На другом берегу размещалась собачья площадка, там я занимался с Ханычем послушанием. После урока мы отправились на прогулку, и я даже не очень заметил, как оказался на льду, – стоял морозный февраль, всё занесло снегом, поди разбери, который сугроб на твёрдой земле, а который уже нет. Ну а лёд, как часто бывает на городских речках, оказался непрочным. Всё произошло очень быстро. Ханыч, которому должен был скоро исполниться год, тогда ещё не набрал полного веса, и там, где он спокойно пробежал, – я провалился.
Не знаю, какая в том месте была глубина, во всяком случае дна ногами я не достал, повис на локтях. А потом и под локтями лёд треснул.
Температура стояла сугубо минусовая, я был одет очень тепло: в авиационные ватные штаны, подбитые ещё и овчиной. В воде все достоинства тёплых штанов мигом превратились в недостатки. Поди в таких побарахтайся. К тому же ноги от лютого холода сразу свело, да так, что я пошевелить ими не мог. Тут надо сказать, что всё на том же Северном Флоте мне разок пришлось лететь в полярную воду, причём с порядочной высоты, – может, сработала физиологическая память организма? Или мои плоховато работавшие ноги обострённо отреагировали на холод?.. Так или иначе, положение складывалось весьма незавидное. Уже сгущались ранние зимние сумерки, мела позёмка, и – нигде ни души. В нескольких сотнях метров стояли дома, там светились окна квартир, но из моего оврага до них было дальше, чем до Марса.
На военной службе я повидал кое-какого лиха, и на поверхности океана, и в его глубине. И вот, после стольких плаваний, тонул в убогой питерской речушке, внутри городского квартала, где вырос, чуть ли не прямо у себя во дворе.
Чем не насмешка судьбы?
Я не помню, звал я Ханыча на помощь или не звал. Помню только, как он остановился и оглянулся. Пошёл в мою сторону. Потом побежал…

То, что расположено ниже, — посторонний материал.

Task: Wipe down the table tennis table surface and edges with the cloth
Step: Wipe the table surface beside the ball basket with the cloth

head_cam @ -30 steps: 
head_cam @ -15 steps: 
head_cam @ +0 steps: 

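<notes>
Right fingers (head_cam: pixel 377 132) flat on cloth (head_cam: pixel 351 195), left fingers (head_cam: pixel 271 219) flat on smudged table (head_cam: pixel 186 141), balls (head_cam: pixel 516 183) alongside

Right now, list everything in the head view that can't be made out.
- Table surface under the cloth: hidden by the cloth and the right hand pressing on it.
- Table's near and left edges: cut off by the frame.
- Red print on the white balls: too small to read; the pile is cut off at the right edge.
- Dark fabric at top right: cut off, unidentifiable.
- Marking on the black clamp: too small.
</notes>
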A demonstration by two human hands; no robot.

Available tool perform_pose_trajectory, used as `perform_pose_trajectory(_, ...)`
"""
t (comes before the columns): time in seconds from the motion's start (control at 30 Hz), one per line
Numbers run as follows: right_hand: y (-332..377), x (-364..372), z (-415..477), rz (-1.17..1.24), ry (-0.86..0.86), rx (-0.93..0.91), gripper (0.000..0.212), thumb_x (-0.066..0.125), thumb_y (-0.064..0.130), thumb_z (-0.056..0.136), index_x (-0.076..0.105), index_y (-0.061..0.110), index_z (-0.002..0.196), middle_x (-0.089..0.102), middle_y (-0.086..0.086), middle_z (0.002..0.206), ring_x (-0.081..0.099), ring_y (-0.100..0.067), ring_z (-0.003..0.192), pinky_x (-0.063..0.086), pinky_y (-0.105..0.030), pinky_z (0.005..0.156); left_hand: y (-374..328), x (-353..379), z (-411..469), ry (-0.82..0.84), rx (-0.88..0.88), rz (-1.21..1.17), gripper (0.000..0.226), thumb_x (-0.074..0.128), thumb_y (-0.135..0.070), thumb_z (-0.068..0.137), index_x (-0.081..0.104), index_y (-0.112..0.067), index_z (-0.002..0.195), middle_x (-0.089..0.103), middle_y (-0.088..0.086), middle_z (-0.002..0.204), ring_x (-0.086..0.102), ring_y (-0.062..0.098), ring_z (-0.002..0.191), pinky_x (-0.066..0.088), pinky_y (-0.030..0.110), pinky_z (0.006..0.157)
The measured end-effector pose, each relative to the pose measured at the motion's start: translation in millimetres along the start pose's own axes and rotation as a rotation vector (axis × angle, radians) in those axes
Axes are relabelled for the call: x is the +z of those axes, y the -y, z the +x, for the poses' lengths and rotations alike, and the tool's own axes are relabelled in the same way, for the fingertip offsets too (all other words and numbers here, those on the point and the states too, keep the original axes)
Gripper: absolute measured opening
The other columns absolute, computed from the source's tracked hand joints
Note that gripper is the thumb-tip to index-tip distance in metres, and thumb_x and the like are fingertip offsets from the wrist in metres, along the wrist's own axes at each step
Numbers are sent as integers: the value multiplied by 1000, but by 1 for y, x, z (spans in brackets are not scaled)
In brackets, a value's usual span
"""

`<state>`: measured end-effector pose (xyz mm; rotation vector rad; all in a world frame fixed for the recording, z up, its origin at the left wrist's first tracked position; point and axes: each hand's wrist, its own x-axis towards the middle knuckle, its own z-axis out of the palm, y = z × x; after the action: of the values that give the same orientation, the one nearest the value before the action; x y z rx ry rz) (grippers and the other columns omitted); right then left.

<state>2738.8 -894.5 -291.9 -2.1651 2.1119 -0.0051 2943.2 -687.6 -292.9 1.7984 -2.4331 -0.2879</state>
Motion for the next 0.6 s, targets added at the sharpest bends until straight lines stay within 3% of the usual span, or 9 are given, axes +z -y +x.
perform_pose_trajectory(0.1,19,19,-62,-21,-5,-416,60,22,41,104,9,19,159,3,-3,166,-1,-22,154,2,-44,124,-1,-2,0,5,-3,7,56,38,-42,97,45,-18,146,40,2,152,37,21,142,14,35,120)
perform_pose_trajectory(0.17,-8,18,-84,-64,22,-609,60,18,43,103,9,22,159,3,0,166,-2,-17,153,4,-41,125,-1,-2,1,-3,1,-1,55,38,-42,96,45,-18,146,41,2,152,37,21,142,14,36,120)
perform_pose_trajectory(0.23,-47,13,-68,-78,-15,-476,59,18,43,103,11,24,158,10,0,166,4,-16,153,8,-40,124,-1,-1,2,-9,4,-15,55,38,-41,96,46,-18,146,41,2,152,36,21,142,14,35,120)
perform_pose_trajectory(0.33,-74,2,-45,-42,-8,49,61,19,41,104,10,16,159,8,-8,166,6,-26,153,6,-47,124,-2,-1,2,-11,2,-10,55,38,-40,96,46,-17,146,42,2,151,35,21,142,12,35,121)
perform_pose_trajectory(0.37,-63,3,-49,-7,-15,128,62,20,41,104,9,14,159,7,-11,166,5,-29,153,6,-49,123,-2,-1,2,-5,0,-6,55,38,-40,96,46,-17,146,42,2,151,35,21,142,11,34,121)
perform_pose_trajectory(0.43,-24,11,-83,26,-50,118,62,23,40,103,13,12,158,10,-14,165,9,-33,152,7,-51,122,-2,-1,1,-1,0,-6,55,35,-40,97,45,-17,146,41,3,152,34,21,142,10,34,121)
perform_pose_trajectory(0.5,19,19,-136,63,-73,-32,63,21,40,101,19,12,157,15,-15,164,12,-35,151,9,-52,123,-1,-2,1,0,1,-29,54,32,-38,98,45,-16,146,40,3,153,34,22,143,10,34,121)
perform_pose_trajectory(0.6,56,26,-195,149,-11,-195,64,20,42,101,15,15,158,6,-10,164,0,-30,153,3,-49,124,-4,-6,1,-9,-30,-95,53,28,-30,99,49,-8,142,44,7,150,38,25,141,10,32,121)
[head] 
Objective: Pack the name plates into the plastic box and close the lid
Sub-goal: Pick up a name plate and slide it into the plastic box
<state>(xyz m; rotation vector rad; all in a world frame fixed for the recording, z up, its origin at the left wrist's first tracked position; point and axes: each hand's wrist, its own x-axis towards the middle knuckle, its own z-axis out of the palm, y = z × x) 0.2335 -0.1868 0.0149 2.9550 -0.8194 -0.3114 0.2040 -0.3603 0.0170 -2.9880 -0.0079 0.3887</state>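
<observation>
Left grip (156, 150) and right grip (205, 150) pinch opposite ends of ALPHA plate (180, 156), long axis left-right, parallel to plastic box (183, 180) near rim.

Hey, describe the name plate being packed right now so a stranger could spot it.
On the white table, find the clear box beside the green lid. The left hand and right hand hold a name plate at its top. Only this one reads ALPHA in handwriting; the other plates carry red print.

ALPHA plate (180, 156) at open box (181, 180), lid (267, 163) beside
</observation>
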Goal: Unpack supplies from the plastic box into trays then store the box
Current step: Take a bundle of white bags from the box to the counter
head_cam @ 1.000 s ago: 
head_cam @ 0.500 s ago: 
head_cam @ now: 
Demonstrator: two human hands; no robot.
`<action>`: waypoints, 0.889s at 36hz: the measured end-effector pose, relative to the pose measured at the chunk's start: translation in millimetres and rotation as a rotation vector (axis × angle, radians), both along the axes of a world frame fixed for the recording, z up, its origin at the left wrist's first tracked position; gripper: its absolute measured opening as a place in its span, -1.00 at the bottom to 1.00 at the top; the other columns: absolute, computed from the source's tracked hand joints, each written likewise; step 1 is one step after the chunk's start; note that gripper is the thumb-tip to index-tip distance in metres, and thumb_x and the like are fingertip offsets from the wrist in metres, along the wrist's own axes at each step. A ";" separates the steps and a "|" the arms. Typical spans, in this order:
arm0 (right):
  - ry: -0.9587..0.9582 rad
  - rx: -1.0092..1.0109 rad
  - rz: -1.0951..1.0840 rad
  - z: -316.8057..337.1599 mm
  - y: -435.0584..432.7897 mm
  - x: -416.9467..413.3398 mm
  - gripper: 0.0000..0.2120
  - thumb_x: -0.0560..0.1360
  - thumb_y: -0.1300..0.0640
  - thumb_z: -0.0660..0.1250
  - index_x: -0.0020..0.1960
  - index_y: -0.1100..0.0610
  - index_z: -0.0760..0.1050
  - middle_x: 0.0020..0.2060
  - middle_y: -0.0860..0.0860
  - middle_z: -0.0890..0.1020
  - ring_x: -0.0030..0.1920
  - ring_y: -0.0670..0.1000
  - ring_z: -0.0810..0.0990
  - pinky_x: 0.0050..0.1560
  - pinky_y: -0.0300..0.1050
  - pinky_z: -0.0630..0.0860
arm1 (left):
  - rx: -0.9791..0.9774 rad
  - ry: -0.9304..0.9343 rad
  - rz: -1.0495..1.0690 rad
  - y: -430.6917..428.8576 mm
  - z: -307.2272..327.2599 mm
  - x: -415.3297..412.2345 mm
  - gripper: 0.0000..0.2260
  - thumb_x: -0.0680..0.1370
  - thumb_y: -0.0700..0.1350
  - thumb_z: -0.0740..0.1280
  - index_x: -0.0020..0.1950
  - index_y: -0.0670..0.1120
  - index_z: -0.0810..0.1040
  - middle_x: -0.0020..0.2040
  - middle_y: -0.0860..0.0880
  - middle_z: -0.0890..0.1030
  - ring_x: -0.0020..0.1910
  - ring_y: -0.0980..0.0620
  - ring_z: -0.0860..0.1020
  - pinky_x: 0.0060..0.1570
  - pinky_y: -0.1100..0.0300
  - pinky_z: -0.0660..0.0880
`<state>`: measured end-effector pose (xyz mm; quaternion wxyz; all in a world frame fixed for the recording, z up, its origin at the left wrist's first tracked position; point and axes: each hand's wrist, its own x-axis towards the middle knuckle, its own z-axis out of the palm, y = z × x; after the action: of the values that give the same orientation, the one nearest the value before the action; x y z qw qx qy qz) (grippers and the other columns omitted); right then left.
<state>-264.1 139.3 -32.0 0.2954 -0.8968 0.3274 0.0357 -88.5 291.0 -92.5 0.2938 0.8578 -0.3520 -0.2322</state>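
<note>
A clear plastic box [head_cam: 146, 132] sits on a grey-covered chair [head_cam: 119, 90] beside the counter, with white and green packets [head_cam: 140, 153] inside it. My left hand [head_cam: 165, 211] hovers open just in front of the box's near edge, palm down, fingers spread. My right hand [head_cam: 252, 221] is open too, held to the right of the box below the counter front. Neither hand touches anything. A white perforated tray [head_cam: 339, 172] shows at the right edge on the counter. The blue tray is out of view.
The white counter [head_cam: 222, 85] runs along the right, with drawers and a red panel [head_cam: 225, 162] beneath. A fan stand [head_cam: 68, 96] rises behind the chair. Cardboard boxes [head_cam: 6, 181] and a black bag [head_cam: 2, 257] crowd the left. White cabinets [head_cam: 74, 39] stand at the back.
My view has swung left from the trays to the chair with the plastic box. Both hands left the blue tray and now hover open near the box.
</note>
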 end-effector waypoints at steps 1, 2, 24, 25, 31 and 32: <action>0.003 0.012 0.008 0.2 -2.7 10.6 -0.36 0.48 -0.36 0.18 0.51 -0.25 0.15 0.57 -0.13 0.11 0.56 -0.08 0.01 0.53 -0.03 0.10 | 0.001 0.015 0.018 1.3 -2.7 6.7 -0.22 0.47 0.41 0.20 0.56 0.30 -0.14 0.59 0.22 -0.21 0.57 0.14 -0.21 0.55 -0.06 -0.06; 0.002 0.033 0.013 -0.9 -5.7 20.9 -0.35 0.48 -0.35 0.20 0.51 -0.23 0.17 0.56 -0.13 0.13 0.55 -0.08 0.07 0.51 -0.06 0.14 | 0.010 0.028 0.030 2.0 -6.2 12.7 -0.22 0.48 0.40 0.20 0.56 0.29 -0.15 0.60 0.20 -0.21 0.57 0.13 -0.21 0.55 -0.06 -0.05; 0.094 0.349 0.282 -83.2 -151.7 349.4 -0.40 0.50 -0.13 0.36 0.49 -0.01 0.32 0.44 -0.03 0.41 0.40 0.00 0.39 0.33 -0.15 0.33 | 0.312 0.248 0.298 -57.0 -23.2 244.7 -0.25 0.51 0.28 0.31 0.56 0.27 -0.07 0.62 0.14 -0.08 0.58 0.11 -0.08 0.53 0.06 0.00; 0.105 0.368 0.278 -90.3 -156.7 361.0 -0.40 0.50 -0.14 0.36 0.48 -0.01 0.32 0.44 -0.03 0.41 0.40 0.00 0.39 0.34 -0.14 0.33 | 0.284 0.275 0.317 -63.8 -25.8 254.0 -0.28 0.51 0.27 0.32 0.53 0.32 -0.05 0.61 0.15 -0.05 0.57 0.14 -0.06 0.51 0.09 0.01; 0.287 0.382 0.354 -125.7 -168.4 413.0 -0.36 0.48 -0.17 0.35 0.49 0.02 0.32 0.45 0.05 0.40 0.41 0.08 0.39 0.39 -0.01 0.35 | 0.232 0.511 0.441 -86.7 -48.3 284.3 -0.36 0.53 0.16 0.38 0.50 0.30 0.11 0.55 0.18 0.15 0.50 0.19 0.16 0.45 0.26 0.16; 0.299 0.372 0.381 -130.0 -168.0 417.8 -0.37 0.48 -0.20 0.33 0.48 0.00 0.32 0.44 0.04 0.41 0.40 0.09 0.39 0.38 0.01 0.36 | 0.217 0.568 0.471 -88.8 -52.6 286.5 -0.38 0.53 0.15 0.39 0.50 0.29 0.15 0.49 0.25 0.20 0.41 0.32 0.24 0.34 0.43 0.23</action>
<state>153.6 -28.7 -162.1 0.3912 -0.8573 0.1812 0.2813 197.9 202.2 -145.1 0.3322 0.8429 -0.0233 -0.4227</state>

И, подбежав, сгрёб меня всей пастью за локоть. Ну нет бы хоть чуть выше! Вцепился прямо в сустав.
Я не склонен вдаваться в эмоции по поводу верного пса, бросившегося на выручку хозяину. Возможно, он сообразил, что со мной случилась беда, и действительно пытался помочь. Но не исключено, что Ханыч просто играл: в его понимании я куда-то прятался, а он меня оттуда извлекал. В собачий ум ведь не заглянешь…
Как бы то ни было, сгрёб он меня очень даже конкретно. Так, что искры из глаз посыпались уже не от холода, а от боли, по вискам потёк пот, я сразу забыл про свои сведённые ноги и понял, что теперь утону уже точно. Я заорал и завертелся в полынье, пытаясь отбиться от Ханыча свободной рукой… И тут почувствовал, что могучий ротвейлер понемногу выволакивает меня из полыньи.